REQUIREMENT
Look below. Copy each line that has "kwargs" in it.

START RECORDS FOR THE EXERCISE

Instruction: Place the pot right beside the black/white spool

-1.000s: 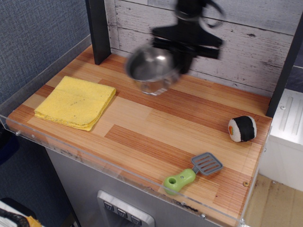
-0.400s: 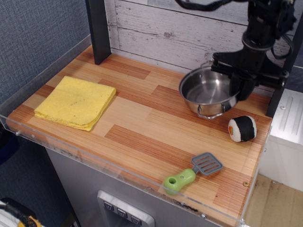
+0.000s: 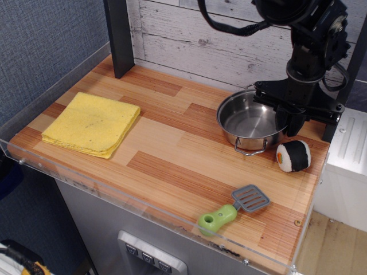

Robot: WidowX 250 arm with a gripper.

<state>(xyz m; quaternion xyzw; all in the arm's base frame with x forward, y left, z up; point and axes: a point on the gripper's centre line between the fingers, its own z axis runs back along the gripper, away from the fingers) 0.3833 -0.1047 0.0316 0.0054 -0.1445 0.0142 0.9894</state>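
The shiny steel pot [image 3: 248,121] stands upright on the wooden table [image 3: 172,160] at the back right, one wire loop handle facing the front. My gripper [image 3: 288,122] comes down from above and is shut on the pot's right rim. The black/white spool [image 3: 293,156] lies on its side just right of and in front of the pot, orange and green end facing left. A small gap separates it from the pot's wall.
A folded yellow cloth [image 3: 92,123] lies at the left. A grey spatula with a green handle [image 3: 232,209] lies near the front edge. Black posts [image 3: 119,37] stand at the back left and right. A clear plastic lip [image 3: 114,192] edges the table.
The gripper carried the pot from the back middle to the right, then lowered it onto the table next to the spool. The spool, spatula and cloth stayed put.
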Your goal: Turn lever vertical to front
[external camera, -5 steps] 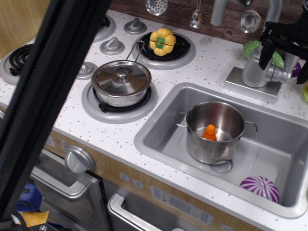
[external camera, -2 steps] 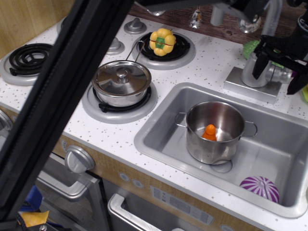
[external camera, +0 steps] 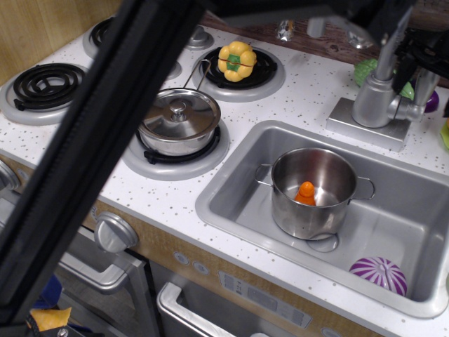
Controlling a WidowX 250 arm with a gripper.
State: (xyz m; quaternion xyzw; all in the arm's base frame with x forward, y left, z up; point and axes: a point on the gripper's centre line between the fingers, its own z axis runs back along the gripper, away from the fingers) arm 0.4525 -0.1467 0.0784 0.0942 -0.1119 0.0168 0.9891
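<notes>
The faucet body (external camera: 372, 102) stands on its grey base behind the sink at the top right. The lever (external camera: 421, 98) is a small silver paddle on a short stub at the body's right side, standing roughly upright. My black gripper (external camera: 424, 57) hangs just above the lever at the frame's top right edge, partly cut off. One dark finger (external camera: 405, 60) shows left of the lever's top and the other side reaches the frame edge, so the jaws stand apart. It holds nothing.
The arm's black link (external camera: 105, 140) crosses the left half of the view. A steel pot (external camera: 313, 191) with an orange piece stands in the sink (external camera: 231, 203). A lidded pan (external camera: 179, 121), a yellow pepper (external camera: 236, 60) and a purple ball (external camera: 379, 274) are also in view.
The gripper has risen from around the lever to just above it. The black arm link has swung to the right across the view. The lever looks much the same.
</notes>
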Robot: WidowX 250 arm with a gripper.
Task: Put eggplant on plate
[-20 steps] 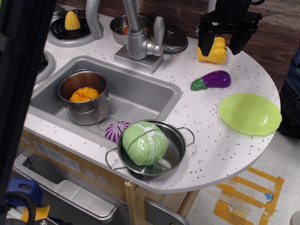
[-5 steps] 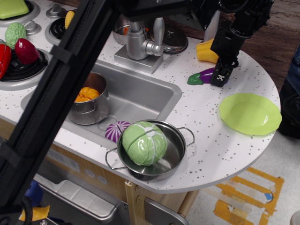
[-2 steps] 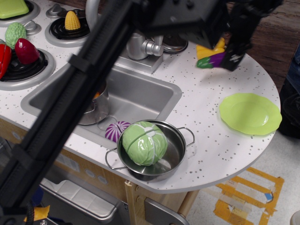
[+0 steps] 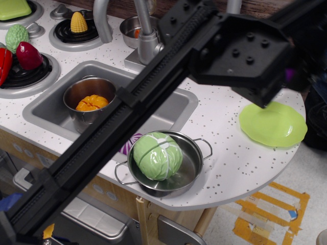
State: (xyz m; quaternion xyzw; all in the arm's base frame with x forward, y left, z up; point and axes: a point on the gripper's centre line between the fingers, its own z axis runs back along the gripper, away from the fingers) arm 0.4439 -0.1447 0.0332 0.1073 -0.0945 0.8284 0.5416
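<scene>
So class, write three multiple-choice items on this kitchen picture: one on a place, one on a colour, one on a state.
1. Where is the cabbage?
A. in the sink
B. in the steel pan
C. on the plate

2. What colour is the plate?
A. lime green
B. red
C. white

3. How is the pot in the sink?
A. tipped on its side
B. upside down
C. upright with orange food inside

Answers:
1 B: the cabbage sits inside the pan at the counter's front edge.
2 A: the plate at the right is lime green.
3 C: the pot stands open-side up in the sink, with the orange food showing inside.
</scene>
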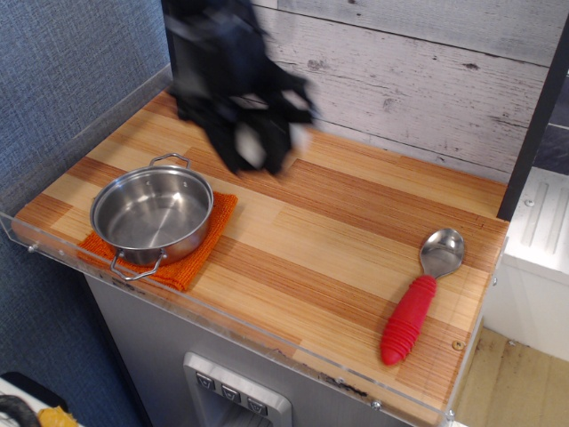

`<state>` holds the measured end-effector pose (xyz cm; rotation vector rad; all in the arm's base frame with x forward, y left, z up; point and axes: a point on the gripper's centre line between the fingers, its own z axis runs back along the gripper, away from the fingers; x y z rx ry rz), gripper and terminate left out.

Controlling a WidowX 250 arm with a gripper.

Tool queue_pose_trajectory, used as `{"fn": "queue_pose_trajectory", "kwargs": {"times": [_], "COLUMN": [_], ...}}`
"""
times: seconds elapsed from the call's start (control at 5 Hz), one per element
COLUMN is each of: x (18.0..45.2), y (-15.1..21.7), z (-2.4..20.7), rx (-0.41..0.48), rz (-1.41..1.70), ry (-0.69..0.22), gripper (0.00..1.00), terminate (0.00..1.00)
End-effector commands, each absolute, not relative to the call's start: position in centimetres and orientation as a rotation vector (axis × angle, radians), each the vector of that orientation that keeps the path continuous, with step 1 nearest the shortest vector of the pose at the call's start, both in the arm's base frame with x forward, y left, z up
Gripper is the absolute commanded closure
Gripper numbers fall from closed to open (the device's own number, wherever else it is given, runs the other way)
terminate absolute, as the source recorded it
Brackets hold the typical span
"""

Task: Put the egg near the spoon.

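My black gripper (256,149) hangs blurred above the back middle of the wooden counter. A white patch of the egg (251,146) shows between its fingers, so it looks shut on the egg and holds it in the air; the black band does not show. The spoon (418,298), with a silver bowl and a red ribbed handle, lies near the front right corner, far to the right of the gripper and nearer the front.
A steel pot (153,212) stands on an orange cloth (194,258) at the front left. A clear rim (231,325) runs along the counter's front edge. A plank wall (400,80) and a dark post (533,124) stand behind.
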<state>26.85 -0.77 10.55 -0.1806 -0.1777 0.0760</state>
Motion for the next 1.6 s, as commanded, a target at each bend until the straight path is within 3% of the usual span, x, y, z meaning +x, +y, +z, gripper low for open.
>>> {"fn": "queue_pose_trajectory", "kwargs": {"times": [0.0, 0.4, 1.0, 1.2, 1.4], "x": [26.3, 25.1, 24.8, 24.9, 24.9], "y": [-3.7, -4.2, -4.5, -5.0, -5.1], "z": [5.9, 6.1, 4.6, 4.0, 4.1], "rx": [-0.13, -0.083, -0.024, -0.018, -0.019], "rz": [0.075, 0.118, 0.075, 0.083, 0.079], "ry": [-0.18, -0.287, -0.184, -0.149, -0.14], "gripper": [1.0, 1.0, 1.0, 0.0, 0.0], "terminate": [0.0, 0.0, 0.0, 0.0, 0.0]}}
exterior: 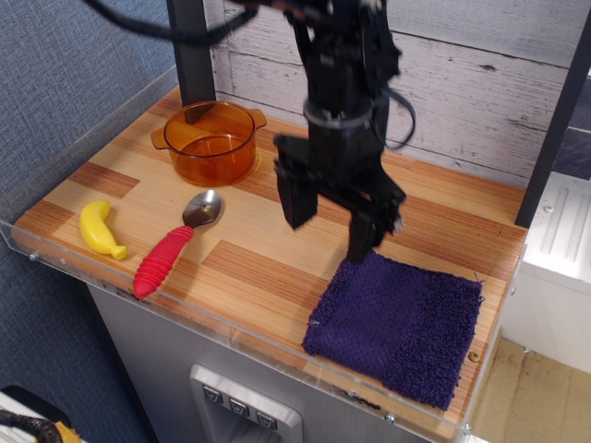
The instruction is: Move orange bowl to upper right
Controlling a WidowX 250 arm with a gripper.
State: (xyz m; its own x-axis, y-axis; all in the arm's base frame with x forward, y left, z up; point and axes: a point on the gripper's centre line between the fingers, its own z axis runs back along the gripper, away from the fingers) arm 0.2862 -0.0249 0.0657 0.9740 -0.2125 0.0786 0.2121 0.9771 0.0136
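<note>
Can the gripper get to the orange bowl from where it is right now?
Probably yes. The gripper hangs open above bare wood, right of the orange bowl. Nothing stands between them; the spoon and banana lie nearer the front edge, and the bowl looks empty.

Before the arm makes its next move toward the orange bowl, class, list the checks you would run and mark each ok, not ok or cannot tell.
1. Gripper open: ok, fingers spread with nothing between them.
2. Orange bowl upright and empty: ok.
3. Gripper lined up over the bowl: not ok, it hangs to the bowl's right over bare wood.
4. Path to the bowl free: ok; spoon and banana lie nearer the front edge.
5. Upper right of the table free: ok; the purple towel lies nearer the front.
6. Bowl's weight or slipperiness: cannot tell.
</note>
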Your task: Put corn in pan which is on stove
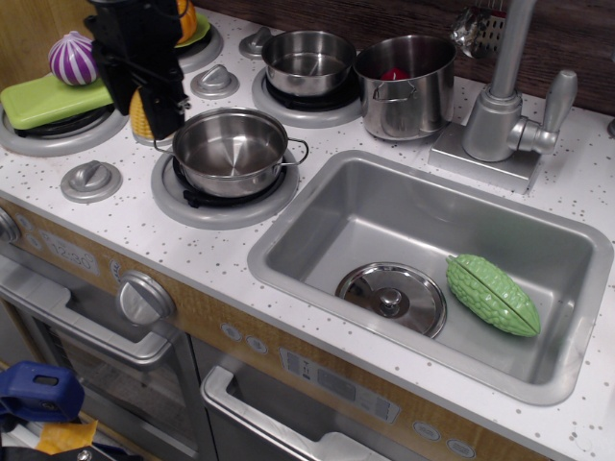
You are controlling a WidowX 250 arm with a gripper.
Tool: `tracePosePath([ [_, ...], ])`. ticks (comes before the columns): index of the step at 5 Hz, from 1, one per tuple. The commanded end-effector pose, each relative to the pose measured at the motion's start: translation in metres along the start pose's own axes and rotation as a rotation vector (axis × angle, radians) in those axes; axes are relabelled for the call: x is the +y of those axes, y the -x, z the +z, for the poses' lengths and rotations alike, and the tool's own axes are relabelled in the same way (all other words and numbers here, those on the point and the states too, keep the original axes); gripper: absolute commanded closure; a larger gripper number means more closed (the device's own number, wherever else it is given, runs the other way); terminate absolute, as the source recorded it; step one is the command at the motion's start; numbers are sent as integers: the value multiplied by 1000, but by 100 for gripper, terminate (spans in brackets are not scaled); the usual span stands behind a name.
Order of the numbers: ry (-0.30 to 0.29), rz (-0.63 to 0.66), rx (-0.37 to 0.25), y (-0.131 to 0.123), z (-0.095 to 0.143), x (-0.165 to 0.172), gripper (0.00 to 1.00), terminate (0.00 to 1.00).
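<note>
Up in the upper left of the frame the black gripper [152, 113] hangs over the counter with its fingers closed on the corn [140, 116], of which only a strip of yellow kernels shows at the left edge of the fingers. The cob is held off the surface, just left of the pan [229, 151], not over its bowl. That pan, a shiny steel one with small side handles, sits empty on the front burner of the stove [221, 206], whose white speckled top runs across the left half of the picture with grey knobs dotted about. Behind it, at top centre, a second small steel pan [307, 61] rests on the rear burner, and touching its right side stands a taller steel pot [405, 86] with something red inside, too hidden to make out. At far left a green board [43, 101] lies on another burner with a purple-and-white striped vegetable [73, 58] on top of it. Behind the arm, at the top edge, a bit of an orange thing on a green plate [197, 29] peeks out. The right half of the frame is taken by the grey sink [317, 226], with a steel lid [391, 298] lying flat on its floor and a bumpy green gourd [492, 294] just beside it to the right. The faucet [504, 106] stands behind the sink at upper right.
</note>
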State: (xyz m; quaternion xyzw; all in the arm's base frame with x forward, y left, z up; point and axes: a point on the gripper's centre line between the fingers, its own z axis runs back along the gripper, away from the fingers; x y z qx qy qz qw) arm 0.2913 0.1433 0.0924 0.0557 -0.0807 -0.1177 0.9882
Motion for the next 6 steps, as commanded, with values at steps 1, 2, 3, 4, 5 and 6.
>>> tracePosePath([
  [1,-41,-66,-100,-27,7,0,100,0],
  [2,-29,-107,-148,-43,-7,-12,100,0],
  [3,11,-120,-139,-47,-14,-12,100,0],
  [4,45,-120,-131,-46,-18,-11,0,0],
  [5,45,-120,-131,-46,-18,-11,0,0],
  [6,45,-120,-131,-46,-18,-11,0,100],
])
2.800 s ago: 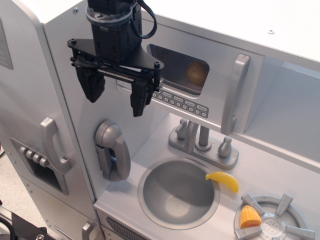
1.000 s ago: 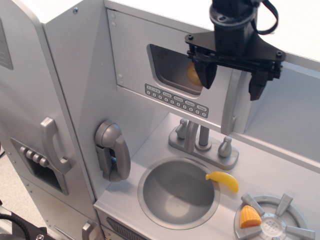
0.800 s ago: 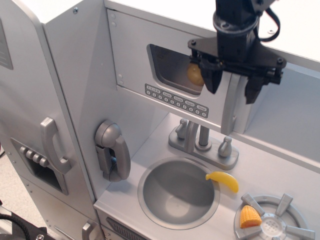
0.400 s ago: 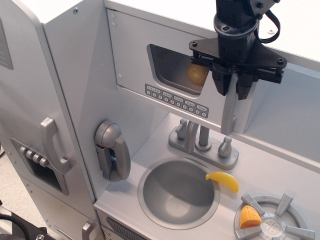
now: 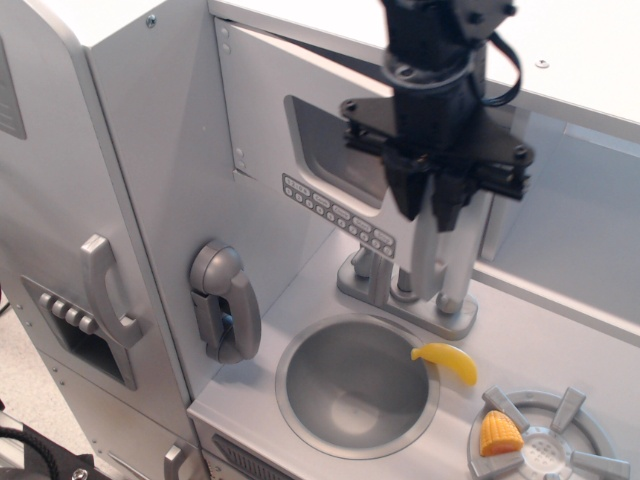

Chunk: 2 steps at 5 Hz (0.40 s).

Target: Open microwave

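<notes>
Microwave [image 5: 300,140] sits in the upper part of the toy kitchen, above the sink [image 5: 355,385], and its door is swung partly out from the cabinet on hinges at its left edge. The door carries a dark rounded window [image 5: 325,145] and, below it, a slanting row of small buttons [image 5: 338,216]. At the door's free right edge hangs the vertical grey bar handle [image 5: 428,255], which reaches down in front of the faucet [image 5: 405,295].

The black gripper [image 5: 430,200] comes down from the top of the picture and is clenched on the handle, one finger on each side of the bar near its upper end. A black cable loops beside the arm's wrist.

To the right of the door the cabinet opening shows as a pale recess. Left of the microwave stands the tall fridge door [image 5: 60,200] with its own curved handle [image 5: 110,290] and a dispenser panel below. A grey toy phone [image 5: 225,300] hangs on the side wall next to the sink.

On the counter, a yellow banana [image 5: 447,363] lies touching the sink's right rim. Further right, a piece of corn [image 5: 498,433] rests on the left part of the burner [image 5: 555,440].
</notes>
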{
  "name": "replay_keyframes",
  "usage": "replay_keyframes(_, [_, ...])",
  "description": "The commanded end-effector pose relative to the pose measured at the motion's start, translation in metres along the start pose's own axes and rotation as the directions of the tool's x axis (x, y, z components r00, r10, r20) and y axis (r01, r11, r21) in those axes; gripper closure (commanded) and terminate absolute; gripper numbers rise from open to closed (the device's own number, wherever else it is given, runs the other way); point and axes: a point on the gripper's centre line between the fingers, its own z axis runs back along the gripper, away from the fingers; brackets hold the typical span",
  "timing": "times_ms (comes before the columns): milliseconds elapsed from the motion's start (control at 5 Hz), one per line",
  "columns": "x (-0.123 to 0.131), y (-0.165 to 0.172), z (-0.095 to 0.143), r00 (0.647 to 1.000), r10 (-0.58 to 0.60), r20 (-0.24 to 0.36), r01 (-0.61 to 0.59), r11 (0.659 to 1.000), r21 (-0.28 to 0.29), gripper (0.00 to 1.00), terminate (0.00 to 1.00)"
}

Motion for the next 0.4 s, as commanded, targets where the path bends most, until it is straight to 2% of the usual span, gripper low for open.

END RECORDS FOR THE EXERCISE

ANSWER TO THIS PROBLEM
Tool queue_pose_trajectory, used as `{"fn": "queue_pose_trajectory", "kwargs": {"times": [_], "COLUMN": [_], ...}}`
>>> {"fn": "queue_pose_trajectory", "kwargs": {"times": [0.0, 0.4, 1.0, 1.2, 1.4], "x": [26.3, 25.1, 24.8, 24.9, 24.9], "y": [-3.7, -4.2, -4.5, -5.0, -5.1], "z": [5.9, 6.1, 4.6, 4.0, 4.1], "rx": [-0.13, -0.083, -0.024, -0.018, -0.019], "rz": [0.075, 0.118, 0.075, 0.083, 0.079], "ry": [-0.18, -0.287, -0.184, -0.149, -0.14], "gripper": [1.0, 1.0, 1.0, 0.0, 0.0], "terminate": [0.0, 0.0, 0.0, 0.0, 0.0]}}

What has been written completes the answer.